Postby Uri Blass » 08 Aug 2005, 22:04

Pradu wrote:
Tord Romstad wrote:
Uri Blass wrote:How much time do programmers need to emulate fruit's evaluation in their chess program?

Why would anybody want to do that? The evaluation function, more than everything else, is what makes a chess engine unique and defines the engine's style and personality. To emulate the evaluation function of another engine seems pointless and boring to me. If I want a program with Fruit's evaluation, I can just use Fruit.

Tord


Agree Completely!

Its better to think up of your own eval and if there are bugs in them fix it :-). Compare the program's eval to your personal evaluvation of the position instead of another engines. Humans, even low rated players, can do evals of quiet positions much better than any engine can, including Fruit.


I do not believe in that theory

I am a candidate master but I think that Fruit is clearly superior relative to me in evaluation of many quiet positions.

I already learned from fruit king attack evaluation(before reading about Fruit king's attack evaluation I did not think about evaluating king attack in that way) and I am sure that I can learn from other evaluation parts of fruit.

I do not claim that fruit's evaluation is optimal or close to optimal and it can be improved but it clearly considers ideas that I did not consider in the past.

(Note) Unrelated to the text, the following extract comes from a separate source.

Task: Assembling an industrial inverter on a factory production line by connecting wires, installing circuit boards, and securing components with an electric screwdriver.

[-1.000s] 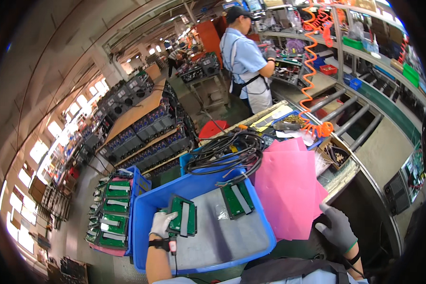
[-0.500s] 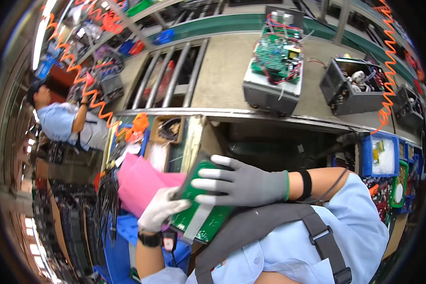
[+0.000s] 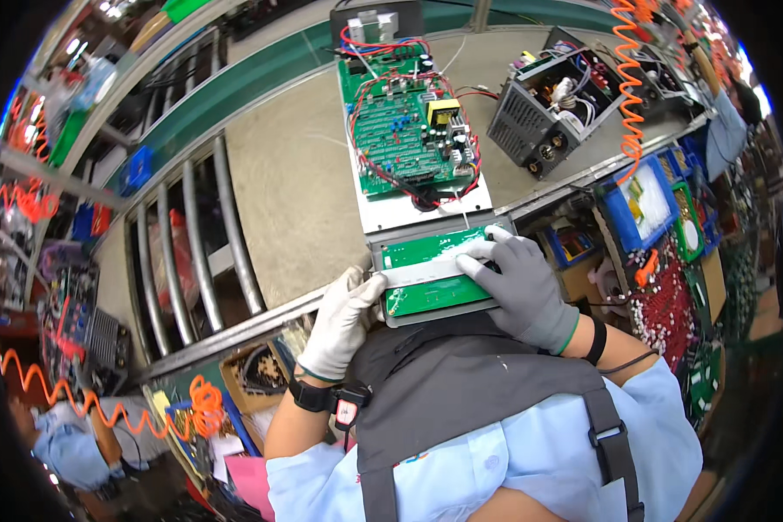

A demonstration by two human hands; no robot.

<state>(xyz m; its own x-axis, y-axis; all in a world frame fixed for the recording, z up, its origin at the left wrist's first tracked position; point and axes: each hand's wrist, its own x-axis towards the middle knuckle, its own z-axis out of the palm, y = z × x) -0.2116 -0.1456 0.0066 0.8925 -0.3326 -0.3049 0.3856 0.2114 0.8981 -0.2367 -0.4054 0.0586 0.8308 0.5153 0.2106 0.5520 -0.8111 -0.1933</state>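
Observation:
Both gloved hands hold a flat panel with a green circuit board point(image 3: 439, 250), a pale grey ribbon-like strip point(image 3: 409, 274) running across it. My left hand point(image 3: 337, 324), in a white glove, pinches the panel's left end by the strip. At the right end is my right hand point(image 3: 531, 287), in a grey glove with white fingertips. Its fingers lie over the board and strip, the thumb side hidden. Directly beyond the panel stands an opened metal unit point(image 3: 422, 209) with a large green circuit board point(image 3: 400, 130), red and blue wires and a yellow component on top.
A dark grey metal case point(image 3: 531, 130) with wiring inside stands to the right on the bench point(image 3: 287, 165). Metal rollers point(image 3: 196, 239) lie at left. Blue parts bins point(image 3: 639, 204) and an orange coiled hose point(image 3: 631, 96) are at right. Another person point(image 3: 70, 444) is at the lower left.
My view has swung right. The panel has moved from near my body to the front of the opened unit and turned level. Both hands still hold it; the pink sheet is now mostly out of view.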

Note also that the problem in evaluation is not only what to evaluate but how much importance to give to details that you evaluate.

I do not think that humans are better than fruit in not overestimating or underestimating factors and I am sure that humans including masters may not understand things that Fruit understand.

After all chess is 99% tactics so humans do not need to know much about evaluation and if they see more than their opponents it is enough for them to win.